Philipp Blom ha dedicado un libro, Historia de la Pequeña Edad de Hielo al medio siglo entre los XVII y XVIII en que el clima europeo bajo de temperatura con efectos reales e imaginarios sobre la sociedad de su tiempo como un fin de los Tiempos. Ahora comenta desde la actualidad el fenómeno con sus secuencias literarias y pictóricas en El gran teatro del mundo. Sobre el poder de la imaginación en tiempos de grandes cambios (traducción de Daniel Najmías, Anagrama, Barcelona, 2023, 139 páginas). No comento lo ya hecho por los especialistas pero anoto tres sugestiones de este texto de especial interés para el comparatismo histórico.
El gran teatro del mundo
La obra teatral de Calderón de la Barca interesó siempre a ciertos escritores alemanes desde Eichendorff hasta Hofmannsthal, entre el romanticismo y el siglo pasado. El ver el mundo como el orden y la confusión de una cultura gestada en el humanismo renacentista y puesto en crisis por el barroco, guarda sugestivas similitudes con nuestros días.
El mundo como teatro diseña un doble espacio, el escenario y la sala con el público. Pero al definir el mundo como un gran teatro, un teatro abarcante, hace de la platea también un escenario que reclama una platea que es, a su vez, otro escenario y así, como una suerte de espectáculo interminable e in determinado, hasta ese infinito que tanto estimula la imaginación barroca, con sus cielos despejados, ilimitados, donde flotan nubes pobladas por dioses y héroes. O la negra certeza donde reposa la faz de Cristo muerto en el cuadro de Velázquez. Una infinitud luminosa y otra, tenebrosa.
Mercancía e intimidad
El auge de la economía mercantil hace al reino de la mercancía, que se rige por sus propias leyes y, a la vez, con una apariencia de libre circulación competitiva, condiciona la vida social, hecha de intercambios, ofertas y demandas, lucha por el dominio y extensión de los mercados y crecimiento indefinido, planetario. Entre tanto, no se inmiscuye en las vidas privadas de los individuos, donde campea la libertad interior. Son dos universos complementarios que se miran sin compenetrarse. Introspección, autoanálisis, intimidades, cerradas salas donde el individuo prospera fuera del mundo. Las cosas y el sujeto coexisten pero no se intercambian como si fueran dos universos. No ya dos mundos sino, insisto, dos universos. Personas y objetos. Objetos que son de las personas y personas que se objetivan en la subjetividad.
Primitivos y decrépitos
En 1768, en plena Ilustración, Denis Diderot escribe Suplemento al viaje de Bouganville. Comenta la expedición del marino francés a la isla pacífica Tahití donde vive una tribu de primitivos. Recoge a un nativo de nombre Ahutoru, lo lleva a París donde lo exhibe como una curiosidad exótica y lo devuelve a su tierra. Diderot inventa un diálogo en que expresa la insalvable dificultad de explicar al tahitiano las cosas de Francia valiéndose de unas palabras que el otro no entiende ni jamás entenderá. La conclusión es que el tahitiano, de vida sencilla y elemental, está muy cerca del origen, del cual los civilizados franceses están muy alejados. La dificultad es de éstos, que han hecho del progreso un alejamiento del origen. La cultura del isleño es floreciente y la del navegante europeo, mucho más compleja, es decadente –algo que Ahutoru no considera pues no le vale– y decrépita.

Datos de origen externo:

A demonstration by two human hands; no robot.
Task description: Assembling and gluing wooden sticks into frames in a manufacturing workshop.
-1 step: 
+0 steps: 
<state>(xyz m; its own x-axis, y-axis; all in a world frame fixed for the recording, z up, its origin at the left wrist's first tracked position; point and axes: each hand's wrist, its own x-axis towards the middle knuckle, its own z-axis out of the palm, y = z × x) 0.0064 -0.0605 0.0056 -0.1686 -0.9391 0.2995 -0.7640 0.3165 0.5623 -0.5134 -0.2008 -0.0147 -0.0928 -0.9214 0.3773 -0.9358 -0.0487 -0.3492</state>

Blom se pregunta si nosotros, ahora, no estamos ante una nueva Edad de Hielo que se enfrenta a la catástrofe ecológica, en parte sugerida por la naturaleza, como la anterior, y en parte subrayada por nuestro deslumbrante progreso técnico. Es un desafío a nuestro imaginario, la posibilidad de edificar un nuevo Gran Teatro del Mundo como el calderoniano. Es la sugerida propuesta de Blom. Ahí queda eso.